Figure 12 illustrates two sampling regimes. In Figure 12A, sampling is confined to a particular region of morphospace, and as a result the Euclidean and non-Euclidean measures of disparity fail to capture the amount of disparity present. In Figure 12B, sampling is random, and all measures, with the exception of pairwise character combinations, capture a significant amount of the disparity present. (Because pairwise character combinations increases slowly with an increase in sample size, it is apparent that unless all species are sampled, subsampling will not yield an accurate estimate of the number of character combinations present.) Therefore, in order to perform a thorough analysis of disparity within a particular taxon (at any taxonomic level) it is necessary to obtain a random sample of that taxon. Of course, obtaining a random sample can be difficult, on account of bias in the fossil record. For example, the Cambrian fauna would seem to be dominated by trilobites, brachiopods, and archaeocyathids, but Lagerstätten assemblages, such as the Burgess Shale or Chengjiang Fauna, point to a much richer, morphologically diverse fauna. Another possible bias can result during specimen collection. For example, during the late 1800s and early 1900s the focus was on large dinosaurs at the expense of smaller specimens, thus presenting a skewed picture of dinosaur size distribution. These biases can sometimes be overcome, however. Fortunately, Lagerstätten assemblages do exist, the fossil record continues to improve, and the field of taphonomy has provided many insights into preservation bias in the fossil record.

#### Advantages and Disadvantages Associated with Selected Disparity Measures

One of the principal findings of this study is that no one method provides an adequate means to detect all aspects of disparity.

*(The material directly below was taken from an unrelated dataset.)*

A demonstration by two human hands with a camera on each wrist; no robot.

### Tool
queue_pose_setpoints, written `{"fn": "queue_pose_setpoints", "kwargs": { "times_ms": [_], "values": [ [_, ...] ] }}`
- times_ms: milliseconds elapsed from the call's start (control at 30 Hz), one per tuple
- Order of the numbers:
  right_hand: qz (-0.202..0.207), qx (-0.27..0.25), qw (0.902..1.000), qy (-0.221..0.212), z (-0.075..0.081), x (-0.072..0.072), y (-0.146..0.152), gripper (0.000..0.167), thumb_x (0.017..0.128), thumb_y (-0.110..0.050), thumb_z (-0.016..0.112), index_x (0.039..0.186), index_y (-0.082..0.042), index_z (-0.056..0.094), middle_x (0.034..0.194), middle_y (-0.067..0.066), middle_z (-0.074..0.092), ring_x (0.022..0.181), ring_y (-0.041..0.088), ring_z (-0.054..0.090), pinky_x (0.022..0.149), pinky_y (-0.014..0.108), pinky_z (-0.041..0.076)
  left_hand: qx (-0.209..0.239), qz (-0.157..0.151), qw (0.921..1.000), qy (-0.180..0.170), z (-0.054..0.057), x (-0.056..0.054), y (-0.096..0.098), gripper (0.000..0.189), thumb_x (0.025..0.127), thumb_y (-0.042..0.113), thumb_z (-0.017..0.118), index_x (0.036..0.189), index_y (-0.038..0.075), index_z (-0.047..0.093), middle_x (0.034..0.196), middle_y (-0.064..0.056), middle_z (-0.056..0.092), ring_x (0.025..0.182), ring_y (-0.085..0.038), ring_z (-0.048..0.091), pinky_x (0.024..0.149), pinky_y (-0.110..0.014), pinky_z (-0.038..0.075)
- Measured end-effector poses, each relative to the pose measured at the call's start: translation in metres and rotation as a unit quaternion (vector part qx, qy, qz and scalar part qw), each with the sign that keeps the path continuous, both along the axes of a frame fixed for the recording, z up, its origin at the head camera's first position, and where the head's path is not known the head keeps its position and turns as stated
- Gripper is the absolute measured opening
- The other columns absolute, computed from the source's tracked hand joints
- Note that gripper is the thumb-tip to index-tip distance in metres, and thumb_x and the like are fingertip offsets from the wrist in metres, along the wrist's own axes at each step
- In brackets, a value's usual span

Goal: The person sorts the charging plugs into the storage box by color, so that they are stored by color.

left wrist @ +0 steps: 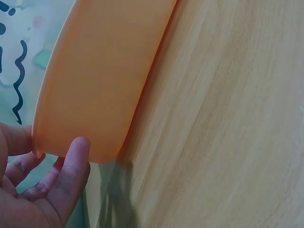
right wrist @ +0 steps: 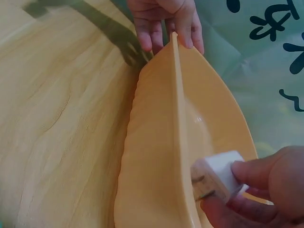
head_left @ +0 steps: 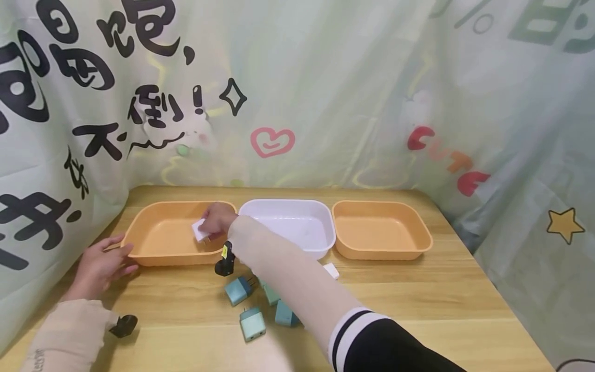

Thus, studies that use only one or two methods of disparity analysis may overlook certain patterns of morphological diversification. Below, each measure of disparity is evaluated in light of these results.

1. *Sum of variances.* The sum of variances is easily calculated and provides an estimate of the amount of difference between character states among specimens in morphospace. However, this measure fails to provide an estimate of the total amount of morphospace occupied, or to give an estimate of the absolute range of occupied morphospace. As can be seen in Figure 6C, whereas other distance measures decrease as morphospace undergoes a change of shape, sum of variances increases, not an initially intuitive result. Furthermore, when a rarefaction analysis is performed (i.e., sensitivity to sample size is being investigated), sum of variance is associated with high values of standard deviation.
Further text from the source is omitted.